3. A Statistical Framework for Anatomical Curves and Surfaces

3.1 Specific Approximation Tools for Groupwise Statistics

As emphasized in Section 1, one the major goal of Computational Anatomy is to compute, process and visualize statistics on large database of anatomical curves or surfaces. As shown on the sulcal lines in Section 2, modeling such geometrical primitives with currents avoids to rely on point-correspondence method between structures, which may introduce bias in the statistical estimation. It also allows to use all the information of the curve or surface without having to chose a priori a reduced set of characteristic measurements (length, area, volume, curvature, etc.).The framework based on currents has been proved to be powerful for pairwise registration of brain surfaces. However, new numerical schemes are required to process groupwise statistics due to an increasing complexity when the size of the database is growing. For example, the registration scheme for currents has a polynomial complexity in the number of points in shapes. In the space of current the mean or the first mode contains as many points as the total number of points within the dataset. Registering the mean shape therefore becomes untractable as the number of instances in the database becomes important (which is what we aim at for good statistics).

To solve that problem, we propose an efficient computational framework that overcomes this limitation by providing a sparse representation of currents at any desired accuracy [Durrleman et al., 2008b]. Actually, the statistics of currents such as mean or principal modes often have a highly redundant representation. Our algorithm builds on ideas from the approximation theory previously developed to decompose images in wavelet bases [Mallat and Zhang, 1993]. To the very best of our knowledge, this is the first time that these signal processing techniques are used in geometric shape analysis. As a result, the method finds an adapted basis, which minimizes in some sense the redundancy of the representation. Besides the computational improvement, this sparse representation offers a way to visualize and interpret statistics on currents. Following experimental results clearly demonstrate the interest of our method.

3.2 Groupwise Statistics on Sets of Curves

The sulci are the fissures on the brain surface and they are often used to measure anatomical differences between subjects, as emphasized in Section 2. We use here a set of 70 sulci delineated in 34 subjects. For each sulcal line, we give a sparse representation of the mean current with an approximation error below 5% of the variance. Results are shown in Fig. 1 for all 70 sulci. A close-up of the Sylvian Fissure of the right hemisphere is shown in Fig. 2. The initial mean fissure contains 899 segments (i.e. the number of segments of all lines), whereas the final approximation requires only 54 momenta. This gives a compression ratio of 94%. Considering all sulci, the compression ratio is on average: 94.8%. We see also that our mean is in good agreement with other mean curves computing from B-spline representation [Fillard et al., 2007].

Then, we compute a PCA on the lines set to retrieve its first eigenmodes. The eigenmodes are given as linear combinations of the input currents. We approximate these combinations with an error below 5% of the variance.
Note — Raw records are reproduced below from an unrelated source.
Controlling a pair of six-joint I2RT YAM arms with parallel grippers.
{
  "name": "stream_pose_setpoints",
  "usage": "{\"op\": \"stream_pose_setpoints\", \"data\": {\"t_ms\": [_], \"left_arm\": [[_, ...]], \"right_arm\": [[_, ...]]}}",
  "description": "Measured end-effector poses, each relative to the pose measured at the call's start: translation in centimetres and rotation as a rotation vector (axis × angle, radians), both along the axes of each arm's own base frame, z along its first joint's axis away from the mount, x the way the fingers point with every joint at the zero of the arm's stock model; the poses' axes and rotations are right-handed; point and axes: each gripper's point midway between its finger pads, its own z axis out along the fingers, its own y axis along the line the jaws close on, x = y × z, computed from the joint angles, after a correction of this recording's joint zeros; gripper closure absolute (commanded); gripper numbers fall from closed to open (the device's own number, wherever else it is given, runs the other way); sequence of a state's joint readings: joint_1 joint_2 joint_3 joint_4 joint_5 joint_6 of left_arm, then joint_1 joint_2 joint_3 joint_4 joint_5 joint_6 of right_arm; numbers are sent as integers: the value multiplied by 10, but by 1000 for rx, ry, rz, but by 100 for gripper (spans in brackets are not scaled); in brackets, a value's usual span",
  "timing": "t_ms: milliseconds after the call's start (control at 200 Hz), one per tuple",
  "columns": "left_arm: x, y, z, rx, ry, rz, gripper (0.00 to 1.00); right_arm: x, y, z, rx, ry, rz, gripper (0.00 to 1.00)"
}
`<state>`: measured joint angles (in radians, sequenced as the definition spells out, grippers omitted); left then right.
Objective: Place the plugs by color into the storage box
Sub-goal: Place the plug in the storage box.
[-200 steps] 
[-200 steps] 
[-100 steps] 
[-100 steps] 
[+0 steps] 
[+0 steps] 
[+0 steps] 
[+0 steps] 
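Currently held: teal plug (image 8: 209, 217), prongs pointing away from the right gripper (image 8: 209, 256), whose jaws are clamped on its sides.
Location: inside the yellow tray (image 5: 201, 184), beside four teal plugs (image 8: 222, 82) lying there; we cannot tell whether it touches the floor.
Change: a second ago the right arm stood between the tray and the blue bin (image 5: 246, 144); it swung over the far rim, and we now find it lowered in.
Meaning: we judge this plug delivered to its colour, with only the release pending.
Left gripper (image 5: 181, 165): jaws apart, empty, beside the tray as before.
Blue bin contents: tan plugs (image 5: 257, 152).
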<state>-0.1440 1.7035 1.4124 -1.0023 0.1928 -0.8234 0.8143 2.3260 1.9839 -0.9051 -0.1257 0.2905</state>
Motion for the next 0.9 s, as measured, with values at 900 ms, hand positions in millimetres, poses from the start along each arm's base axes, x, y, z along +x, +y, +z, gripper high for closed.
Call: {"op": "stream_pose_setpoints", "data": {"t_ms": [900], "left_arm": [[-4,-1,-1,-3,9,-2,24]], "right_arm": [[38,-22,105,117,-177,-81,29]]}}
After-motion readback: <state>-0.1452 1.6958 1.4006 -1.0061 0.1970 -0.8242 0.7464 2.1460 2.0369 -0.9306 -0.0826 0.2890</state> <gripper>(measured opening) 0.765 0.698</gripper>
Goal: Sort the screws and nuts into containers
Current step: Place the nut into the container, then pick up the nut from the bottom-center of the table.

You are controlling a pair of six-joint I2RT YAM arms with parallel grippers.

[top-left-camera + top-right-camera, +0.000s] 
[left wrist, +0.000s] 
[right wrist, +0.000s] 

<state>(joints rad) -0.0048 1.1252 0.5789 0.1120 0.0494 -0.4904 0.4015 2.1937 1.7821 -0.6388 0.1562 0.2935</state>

The first eigenmodes of the Sylvian Fissure of the right hemisphere is shown in Fig. 2. This mode captures mainly the spreading of the lines set.

Figure 1. Mean Curves from Sulcal Lines Original data: 70 sulcal lines delineated in 34 subject (left). Mean curves computed by our method in red and by a point-wise line correspondence method in blue (right). Both means are in good agreement.
Figure 2. Close-up on the Sylvian Fissure (right hemisphere) The original 34 curves (left), our mean current in red (middle) and the first mode of variations in green (right). The latter shows mainly the spreading of the lines set. The mean line computed from a point-wise line correspondence approach is superimposed in blue.

3.3 Groupwise Statistics on Sets of Surfaces

We compute the mean current of 10 meshes of deep brain structures: Caudate, Putamen, Globus Pallidus, Amygdala and Hippocampus for each hemisphere for 50 autistics children of age 2 [Hazlett et al., 2005]. For surfaces, we represent a momenta by a small triangle whose normal is the momenta. Results are shown in Fig. 3. The compression ratio achieved for these 10 surfaces is on average of 99.96%. Representing the mean requires 1.2 Kb in our framework, versus 8 Mb originally. Fig. 3 (right panel) shows that the quality of approximation remains good until very high compression ratio. The deformation of a mean obtained from only 3 shape instances, each with 15 000 points, which was previously taking 10 hours, is now taking about 5 minutes (using the same code as in [Vaillant and Glaunes, 2005; Durrleman et al., 2008a]. For the full set of 50 instances, deforming the former still requires 5 minutes while it is not feasible to deform the later without high performance computing.

Similarly, we compute mean from meshes of 7 controls. The difference between both means is a current that we approximate: the arrows of Fig.4 are the first 10 estimated momenta of this difference, suggesting that the autistic mean is more curved at the Hippocampus' extremity and thicker in the middle. Such results still need to be confirmed by rigorous statistical tests.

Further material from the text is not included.